His parents were last. His mum was openly weeping and making no effort to hide. Ron couldn't help but remember his conversation with his dad that morning about his mum and her brothers. Anger rose up inside him then, anger not toward his mother, but to the people that had taken so much from her. It wasn't fair. His mum didn't deserve this. She didn't deserve to lose her brothers and her son. His family didn't deserve this. Fred didn't deserve this.
The old wizard delivered a few final words then that seemed to reduce nearly everyone to tears and then he began magically lowering Fred's coffin into the earth. There was no great burst of flame like at Dumbledore's funeral. No hail of arrows or serenade from the merpeople. Just the plain wooden box slowly sinking into the ground.

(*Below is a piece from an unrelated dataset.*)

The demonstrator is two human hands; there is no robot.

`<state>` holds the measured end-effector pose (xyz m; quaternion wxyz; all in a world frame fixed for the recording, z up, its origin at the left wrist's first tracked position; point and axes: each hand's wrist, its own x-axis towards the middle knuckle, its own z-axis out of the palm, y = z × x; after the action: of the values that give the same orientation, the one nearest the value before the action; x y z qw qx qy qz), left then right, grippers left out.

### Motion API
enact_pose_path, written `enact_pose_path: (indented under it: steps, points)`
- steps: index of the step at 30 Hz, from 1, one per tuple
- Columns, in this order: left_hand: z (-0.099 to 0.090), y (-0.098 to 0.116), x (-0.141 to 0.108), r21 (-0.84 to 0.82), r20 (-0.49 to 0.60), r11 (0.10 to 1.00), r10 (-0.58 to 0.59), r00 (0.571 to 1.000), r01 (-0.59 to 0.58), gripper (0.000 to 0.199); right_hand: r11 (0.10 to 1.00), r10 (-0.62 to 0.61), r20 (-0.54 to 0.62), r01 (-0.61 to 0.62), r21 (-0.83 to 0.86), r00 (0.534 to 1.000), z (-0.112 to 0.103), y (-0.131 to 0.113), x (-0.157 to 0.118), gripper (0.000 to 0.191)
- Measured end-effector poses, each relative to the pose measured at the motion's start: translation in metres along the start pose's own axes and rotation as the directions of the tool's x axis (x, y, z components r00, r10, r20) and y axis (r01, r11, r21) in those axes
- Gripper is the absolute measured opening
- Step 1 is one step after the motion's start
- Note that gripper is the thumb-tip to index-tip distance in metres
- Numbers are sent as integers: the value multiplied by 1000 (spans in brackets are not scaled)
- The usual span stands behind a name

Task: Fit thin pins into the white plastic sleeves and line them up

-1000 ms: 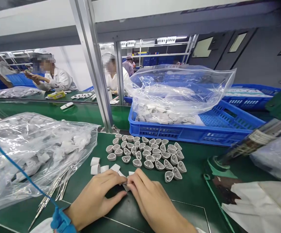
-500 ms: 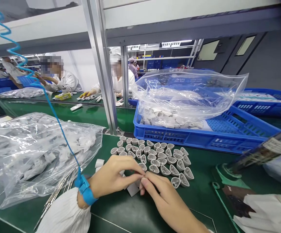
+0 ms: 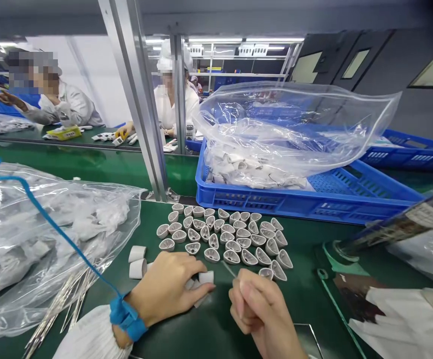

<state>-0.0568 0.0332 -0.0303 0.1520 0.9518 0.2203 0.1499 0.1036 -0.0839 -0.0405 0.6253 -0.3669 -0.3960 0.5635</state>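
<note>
My left hand (image 3: pixel 171 279), with a blue strap (image 3: pixel 126 316) at the wrist, has its thumb and fingers curled round a small white plastic piece (image 3: pixel 206 277) low over the green table. To its right, my right hand (image 3: pixel 259 304) is closed in a pinch on a thin pale strip (image 3: pixel 229 269) that points up and left. Several hollow white cups (image 3: pixel 231 257) stand with open ends up beyond both hands. More white pieces (image 3: pixel 137 268) lie left of my left hand.
A plastic bag of white parts (image 3: pixel 52 224) and thin metal rods (image 3: pixel 57 309) are at left. Behind the cups stands a blue crate (image 3: pixel 246 199) with a bagged load. A metal post (image 3: pixel 137 99) rises at centre; a green-based stand (image 3: pixel 345 264) is at right. Two people sit across.
My hands have separated, the right moving right and down with the thin strip showing. My left fingers now surround a white piece. The view has shifted, and the blue cord hangs lower.
</note>
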Motion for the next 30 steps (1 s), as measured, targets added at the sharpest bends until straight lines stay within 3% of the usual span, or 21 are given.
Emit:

He heard a sniffle beside him and he knew George was crying, but he couldn't make himself look. George had never wept before him in his life. The very foreign sound grew louder the lower the coffin went into the ground. Ron felt the familiar stinging in his nose that came when he tried to fight away tears. Something told him now was the moment to release it all, but just like he had refused to last night in front of Hermione, he would not allow himself to come undone beside his brother.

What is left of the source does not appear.